• TASK BRIEF:
Copy the data exactly; pictures stay out of the copy.

• DATA PROVIDED:
-*-*-

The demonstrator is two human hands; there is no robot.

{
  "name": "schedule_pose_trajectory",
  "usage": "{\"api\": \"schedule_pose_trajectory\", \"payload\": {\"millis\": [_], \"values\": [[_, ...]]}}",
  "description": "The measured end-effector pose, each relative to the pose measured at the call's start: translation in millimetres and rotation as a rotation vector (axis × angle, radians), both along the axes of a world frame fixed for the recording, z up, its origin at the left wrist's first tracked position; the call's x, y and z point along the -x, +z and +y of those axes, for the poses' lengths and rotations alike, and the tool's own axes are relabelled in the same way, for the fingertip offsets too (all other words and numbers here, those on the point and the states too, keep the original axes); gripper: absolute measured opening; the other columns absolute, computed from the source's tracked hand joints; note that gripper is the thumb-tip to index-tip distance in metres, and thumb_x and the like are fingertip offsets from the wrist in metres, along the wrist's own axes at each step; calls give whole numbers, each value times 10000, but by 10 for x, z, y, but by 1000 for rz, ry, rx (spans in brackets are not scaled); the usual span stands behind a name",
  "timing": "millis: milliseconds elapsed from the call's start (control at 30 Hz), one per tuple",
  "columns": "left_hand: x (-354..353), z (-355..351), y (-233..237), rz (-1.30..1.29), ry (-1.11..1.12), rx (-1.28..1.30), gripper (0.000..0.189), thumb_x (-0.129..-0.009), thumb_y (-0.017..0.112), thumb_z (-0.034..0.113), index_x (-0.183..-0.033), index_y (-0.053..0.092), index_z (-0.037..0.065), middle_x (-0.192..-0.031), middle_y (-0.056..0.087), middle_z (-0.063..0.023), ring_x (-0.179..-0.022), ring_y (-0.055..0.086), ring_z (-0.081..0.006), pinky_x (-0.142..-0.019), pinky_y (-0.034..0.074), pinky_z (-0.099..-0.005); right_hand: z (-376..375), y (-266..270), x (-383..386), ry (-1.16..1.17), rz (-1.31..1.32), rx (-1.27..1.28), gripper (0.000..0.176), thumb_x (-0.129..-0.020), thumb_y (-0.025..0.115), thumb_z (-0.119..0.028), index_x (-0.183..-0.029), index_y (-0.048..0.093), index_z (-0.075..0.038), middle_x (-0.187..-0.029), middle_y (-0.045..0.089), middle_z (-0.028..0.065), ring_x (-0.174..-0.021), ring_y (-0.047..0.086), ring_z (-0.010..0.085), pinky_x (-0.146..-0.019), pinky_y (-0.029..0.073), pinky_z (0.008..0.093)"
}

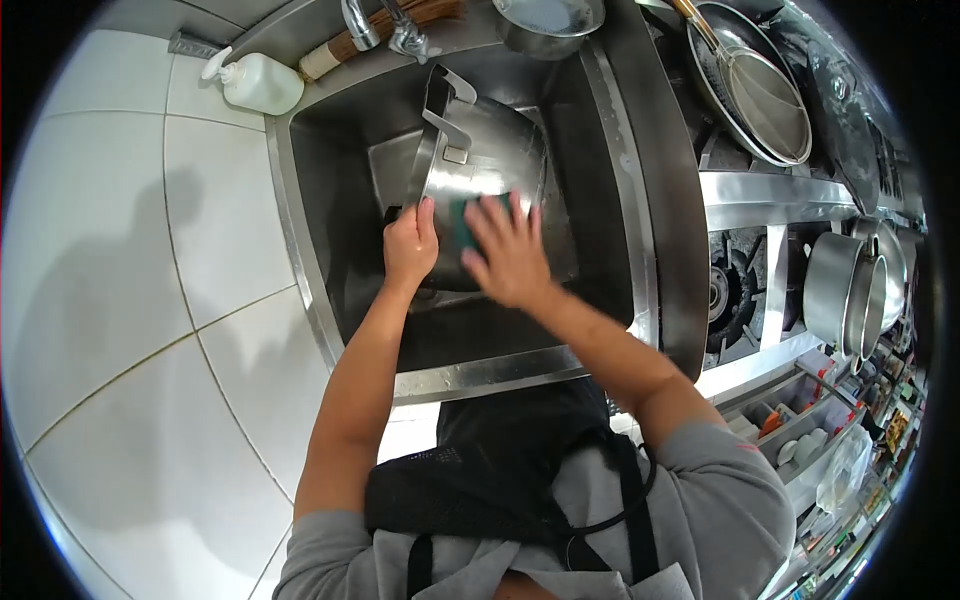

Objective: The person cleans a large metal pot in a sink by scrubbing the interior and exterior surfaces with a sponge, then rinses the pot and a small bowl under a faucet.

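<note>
A large steel pot [495, 150] lies on its side in the sink [350, 280], a flat metal handle facing up and its rim towards the left. My left hand [411, 243] is closed round the lower end of the pot's rim. Against the pot's outer wall, my right hand [508, 250] presses a dark green scouring pad [463, 224], its fingers spread over the pad. The underside of the pot is hidden.
A faucet [405, 38] and a steel bowl [549, 22] are at the sink's back edge. A white pump bottle [262, 84] stands at the back left. To the right are a stove [735, 290], a pan with a strainer [765, 105] and steel pots [832, 290].
</note>
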State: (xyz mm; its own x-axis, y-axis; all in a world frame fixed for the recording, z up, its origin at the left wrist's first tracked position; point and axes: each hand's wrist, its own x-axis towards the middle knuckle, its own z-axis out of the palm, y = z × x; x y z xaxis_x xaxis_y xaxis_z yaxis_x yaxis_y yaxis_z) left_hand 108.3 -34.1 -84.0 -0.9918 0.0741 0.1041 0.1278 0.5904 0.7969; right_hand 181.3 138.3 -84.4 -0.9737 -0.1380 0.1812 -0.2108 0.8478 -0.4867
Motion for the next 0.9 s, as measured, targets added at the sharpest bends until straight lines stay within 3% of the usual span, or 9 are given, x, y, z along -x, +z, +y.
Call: {"api": "schedule_pose_trajectory", "payload": {"millis": [33, 167, 233, 333, 433, 533, 600, 800, 900], "values": [[-7, 6, 0, 44, 3, 6, 384, -1000, 542, 271, -736, 572, -6, -626, 559, -229, -583, 576, -438, -516, 435, -446, -6, -115, -213, 114, 4, -65, 648, -878, 615, -437, -1456, 443, -200, -1531, 357, 91, -1415, 267, 445, -1118, 216, 657], [1, -10, 16, 36, 0, 1, 365, -996, 549, 257, -743, 569, -6, -636, 563, -234, -597, 590, -433, -514, 438, -440, 238, -83, 242, 25, 59, 64, 619, -872, 621, -378, -1441, 461, -193, -1528, 360, 98, -1402, 288, 438, -1104, 229, 669], [11, -16, 4, 50, -1, 28, 364, -996, 551, 254, -743, 567, -8, -630, 565, -229, -594, 597, -425, -512, 440, -434, 445, -305, 754, -108, 164, 270, 572, -899, 585, -332, -1424, 476, -131, -1491, 409, 172, -1381, 315, 455, -1151, 244, 549], [-8, -12, 61, 5, -9, 24, 369, -1001, 544, 262, -753, 573, -11, -625, 565, -222, -585, 603, -409, -522, 444, -427, 844, -483, 1455, -317, -379, 608, 566, -995, 428, -402, -1438, 450, -50, -1509, 385, 216, -1408, 348, 354, -1168, 259, 357], [6, -9, 22, -40, -6, -21, 401, -1013, 519, 296, -770, 584, -17, -630, 558, -225, -576, 586, -399, -551, 447, -427, 676, -485, 1195, -292, -151, 383, 578, -972, 470, -409, -1467, 428, -114, -1529, 363, 188, -1432, 291, 384, -1162, 234, 507], [5, -13, 42, -77, -10, -58, 449, -1025, 482, 343, -791, 590, -24, -646, 555, -233, -586, 562, -404, -586, 448, -434, 70, -197, 61, -145, 56, 81, 588, -937, 535, -414, -1475, 423, -208, -1558, 324, 124, -1439, 233, 454, -1106, 197, 687], [20, -43, 60, -88, -28, -76, 474, -1030, 460, 367, -804, 592, -28, -656, 557, -237, -600, 554, -410, -603, 449, -439, -108, -204, -441, 72, -27, -46, 616, -913, 587, -408, -1459, 438, -167, -1563, 291, 155, -1438, 171, 510, -1120, 156, 681], [21, -67, 99, -141, -52, -85, 597, -1055, 323, 423, -789, 571, -51, -708, 595, -243, -688, 568, -443, -649, 439, -460, -28, 5, 696, -378, 22, 11, 594, -970, 489, -417, -1464, 399, -100, -1549, 332, 144, -1408, 277, 463, -1125, 209, 636], [39, -104, 46, -165, -74, -103, 642, -1049, 292, 465, -793, 580, -48, -726, 608, -247, -712, 578, -442, -668, 441, -467, -216, 56, 470, -346, 41, -75, 625, -955, 516, -414, -1502, 357, -158, -1578, 287, 119, -1439, 235, 448, -1125, 184, 659]]}}
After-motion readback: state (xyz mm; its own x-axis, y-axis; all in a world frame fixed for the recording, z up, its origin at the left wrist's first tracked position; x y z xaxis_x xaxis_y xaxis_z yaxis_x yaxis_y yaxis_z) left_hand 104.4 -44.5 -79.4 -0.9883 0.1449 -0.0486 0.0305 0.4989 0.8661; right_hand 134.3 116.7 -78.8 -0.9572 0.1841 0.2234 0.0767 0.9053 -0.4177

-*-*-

• COMPLETED TASK:
The demonstrator is two human hands; there is no robot.

{
  "name": "schedule_pose_trajectory",
  "usage": "{\"api\": \"schedule_pose_trajectory\", \"payload\": {\"millis\": [_], \"values\": [[_, ...]]}}",
  "description": "The measured end-effector pose, each relative to the pose measured at the call's start: translation in millimetres and rotation as a rotation vector (axis × angle, radians), both along the axes of a world frame fixed for the recording, z up, its origin at the left wrist's first tracked position; the call's x, y and z point along the -x, +z and +y of those axes, for the poses' lengths and rotations alike, and the tool's own axes are relabelled in the same way, for the fingertip offsets too (all other words and numbers here, those on the point and the states too, keep the original axes); gripper: absolute measured opening; the other columns absolute, computed from the source's tracked hand joints; note that gripper is the thumb-tip to index-tip distance in metres, and thumb_x and the like are fingertip offsets from the wrist in metres, along the wrist's own axes at each step; calls give whole numbers, each value times 10000, but by 10 for x, z, y, but by 1000 for rz, ry, rx (spans in brackets are not scaled); the usual span stands behind a name",
  "timing": "millis: milliseconds elapsed from the call's start (control at 30 Hz), one per tuple",
  "columns": "left_hand: x (-354..353), z (-355..351), y (-233..237), rz (-1.30..1.29), ry (-1.11..1.12), rx (-1.28..1.30), gripper (0.000..0.189), thumb_x (-0.129..-0.009), thumb_y (-0.017..0.112), thumb_z (-0.034..0.113), index_x (-0.183..-0.033), index_y (-0.053..0.092), index_z (-0.037..0.065), middle_x (-0.192..-0.031), middle_y (-0.056..0.087), middle_z (-0.063..0.023), ring_x (-0.179..-0.022), ring_y (-0.055..0.086), ring_z (-0.081..0.006), pinky_x (-0.142..-0.019), pinky_y (-0.034..0.074), pinky_z (-0.099..-0.005); right_hand: z (-376..375), y (-266..270), x (-383..386), ry (-1.16..1.17), rz (-1.31..1.32), rx (-1.27..1.28), gripper (0.000..0.176), thumb_x (-0.129..-0.020), thumb_y (-0.025..0.115), thumb_z (-0.119..0.028), index_x (-0.183..-0.029), index_y (-0.048..0.093), index_z (-0.075..0.038), middle_x (-0.187..-0.029), middle_y (-0.045..0.089), middle_z (-0.028..0.065), ring_x (-0.174..-0.021), ring_y (-0.047..0.086), ring_z (-0.010..0.085), pinky_x (-0.146..-0.019), pinky_y (-0.029..0.073), pinky_z (0.008..0.093)"
}


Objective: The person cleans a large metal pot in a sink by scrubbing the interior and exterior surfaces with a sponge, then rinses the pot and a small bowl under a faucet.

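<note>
A large steel pot [495, 150] lies on its side in the sink [350, 280], a flat metal handle facing up and its rim towards the left. My left hand [411, 243] is closed round the lower end of the pot's rim. Against the pot's outer wall, my right hand [508, 250] presses a dark green scouring pad [463, 224], its fingers spread over the pad. The underside of the pot is hidden.
A faucet [405, 38] and a steel bowl [549, 22] are at the sink's back edge. A white pump bottle [262, 84] stands at the back left. To the right are a stove [735, 290], a pan with a strainer [765, 105] and steel pots [832, 290].
</note>
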State: (xyz mm; its own x-axis, y-axis; all in a world frame fixed for the recording, z up, its origin at the left wrist's first tracked position; point and axes: each hand's wrist, its own x-axis towards the middle knuckle, its own z-axis out of the palm, y = z × x; x y z xaxis_x xaxis_y xaxis_z yaxis_x yaxis_y yaxis_z) left_hand 108.3 -34.1 -84.0 -0.9918 0.0741 0.1041 0.1278 0.5904 0.7969; right_hand 181.3 138.3 -84.4 -0.9737 -0.1380 0.1812 -0.2108 0.8478 -0.4867
Motion for the next 0.9 s, as measured, targets added at the sharpest bends until straight lines stay within 3% of the usual span, or 9 are given, x, y, z along -x, +z, +y.
Call: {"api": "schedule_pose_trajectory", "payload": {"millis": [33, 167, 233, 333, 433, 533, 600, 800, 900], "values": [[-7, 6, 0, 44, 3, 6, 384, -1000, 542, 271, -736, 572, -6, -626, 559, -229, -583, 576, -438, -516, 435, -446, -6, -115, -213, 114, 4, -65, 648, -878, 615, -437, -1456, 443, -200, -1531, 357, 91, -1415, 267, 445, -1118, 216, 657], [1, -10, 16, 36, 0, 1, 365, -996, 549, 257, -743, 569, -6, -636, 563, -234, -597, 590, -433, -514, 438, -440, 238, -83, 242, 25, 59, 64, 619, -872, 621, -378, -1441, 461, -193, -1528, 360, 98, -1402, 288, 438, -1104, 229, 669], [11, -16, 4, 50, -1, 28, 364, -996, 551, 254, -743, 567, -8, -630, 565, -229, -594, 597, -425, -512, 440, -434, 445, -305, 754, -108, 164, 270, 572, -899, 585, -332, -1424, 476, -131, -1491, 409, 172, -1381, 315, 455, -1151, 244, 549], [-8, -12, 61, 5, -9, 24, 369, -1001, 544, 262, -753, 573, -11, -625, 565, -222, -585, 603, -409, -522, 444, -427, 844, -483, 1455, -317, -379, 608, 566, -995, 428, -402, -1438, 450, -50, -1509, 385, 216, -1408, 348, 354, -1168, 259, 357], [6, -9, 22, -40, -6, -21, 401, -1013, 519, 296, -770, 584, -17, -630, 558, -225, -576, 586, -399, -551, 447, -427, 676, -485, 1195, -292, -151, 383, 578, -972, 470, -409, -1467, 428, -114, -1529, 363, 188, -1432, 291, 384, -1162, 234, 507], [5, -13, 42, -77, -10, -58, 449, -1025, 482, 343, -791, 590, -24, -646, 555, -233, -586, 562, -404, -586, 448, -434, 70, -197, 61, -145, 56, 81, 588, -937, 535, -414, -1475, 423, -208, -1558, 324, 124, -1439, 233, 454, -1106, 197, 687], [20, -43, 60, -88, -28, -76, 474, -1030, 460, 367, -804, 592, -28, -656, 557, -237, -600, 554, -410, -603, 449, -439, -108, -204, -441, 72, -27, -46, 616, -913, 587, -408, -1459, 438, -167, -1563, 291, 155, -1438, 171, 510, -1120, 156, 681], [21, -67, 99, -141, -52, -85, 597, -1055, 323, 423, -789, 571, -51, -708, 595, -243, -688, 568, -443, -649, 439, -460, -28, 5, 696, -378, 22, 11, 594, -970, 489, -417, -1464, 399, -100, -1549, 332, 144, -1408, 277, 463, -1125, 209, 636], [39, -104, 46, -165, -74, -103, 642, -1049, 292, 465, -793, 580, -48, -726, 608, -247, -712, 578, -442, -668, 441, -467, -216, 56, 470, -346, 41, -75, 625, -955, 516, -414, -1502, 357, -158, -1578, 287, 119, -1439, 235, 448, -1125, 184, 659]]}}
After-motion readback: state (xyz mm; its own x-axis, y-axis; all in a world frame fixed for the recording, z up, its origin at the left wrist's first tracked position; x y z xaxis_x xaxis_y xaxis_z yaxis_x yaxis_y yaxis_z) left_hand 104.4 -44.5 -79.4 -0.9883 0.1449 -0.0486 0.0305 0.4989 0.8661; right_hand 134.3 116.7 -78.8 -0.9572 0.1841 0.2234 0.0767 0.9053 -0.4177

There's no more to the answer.